▸ What you should do: Would you please retype, exactly, the lines of the listing below between the line with "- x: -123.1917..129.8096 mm" and the line with "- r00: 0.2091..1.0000", inclusive?

━━━━━ Dataset section ━━━━━

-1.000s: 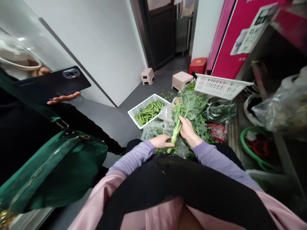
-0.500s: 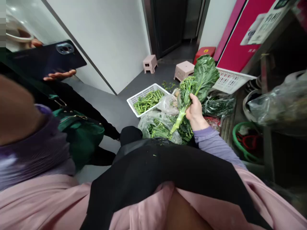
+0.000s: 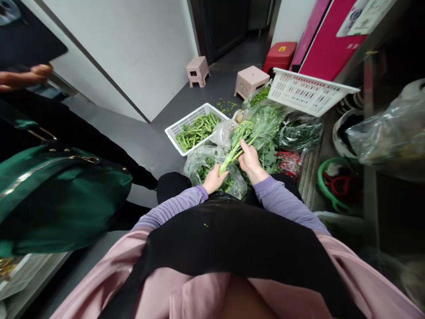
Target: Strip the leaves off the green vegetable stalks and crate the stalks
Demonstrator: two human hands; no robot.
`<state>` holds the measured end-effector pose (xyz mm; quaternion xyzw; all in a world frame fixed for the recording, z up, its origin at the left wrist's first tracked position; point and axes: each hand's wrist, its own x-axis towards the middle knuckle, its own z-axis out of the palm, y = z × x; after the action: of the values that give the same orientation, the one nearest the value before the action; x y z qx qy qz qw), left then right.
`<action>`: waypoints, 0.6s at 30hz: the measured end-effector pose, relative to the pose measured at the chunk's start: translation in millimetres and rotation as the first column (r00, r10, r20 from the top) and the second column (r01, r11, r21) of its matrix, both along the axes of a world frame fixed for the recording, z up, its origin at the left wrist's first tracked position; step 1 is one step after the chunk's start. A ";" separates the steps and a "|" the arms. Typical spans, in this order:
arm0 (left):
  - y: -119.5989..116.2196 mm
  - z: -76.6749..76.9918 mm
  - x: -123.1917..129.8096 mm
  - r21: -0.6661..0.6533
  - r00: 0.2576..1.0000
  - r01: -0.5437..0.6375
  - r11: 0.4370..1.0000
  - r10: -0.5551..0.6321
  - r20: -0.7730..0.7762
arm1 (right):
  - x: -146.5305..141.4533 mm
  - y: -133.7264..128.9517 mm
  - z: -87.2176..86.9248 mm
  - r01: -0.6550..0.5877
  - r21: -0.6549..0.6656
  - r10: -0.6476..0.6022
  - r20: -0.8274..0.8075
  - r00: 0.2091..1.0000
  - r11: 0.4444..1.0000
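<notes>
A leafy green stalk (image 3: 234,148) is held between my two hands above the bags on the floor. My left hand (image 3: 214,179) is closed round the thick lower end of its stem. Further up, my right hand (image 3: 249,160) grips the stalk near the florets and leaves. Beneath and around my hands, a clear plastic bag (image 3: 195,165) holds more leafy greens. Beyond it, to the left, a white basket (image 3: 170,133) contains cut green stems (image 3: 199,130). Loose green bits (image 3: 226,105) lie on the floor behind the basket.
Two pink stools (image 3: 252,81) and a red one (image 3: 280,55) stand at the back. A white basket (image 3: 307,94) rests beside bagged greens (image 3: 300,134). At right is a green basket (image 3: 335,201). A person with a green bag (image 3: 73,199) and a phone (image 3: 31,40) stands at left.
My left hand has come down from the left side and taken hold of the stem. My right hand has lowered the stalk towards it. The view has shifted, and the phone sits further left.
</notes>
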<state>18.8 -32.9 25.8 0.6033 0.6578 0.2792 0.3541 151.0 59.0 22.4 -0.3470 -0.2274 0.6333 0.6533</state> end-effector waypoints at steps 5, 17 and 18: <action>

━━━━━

▸ Answer to this exercise:
  - x: -123.1917..129.8096 mm
  - r21: -0.6661..0.6533
  - r00: 0.2576..1.0000
  - r01: -0.5437..0.6375
  - r11: 0.4370..1.0000
  - r10: -0.5551..0.6321
  - r20: -0.7730..0.7762
arm1 (right):
  - x: -146.5305..141.4533 mm
  - y: -133.7264..128.9517 mm
  - z: -87.2176..86.9248 mm
  - r01: -0.6550..0.5877
  - r21: -0.6549..0.6656
  - r10: -0.6476..0.6022
  - r20: -0.8274..0.8075
  - r00: 0.2091..1.0000

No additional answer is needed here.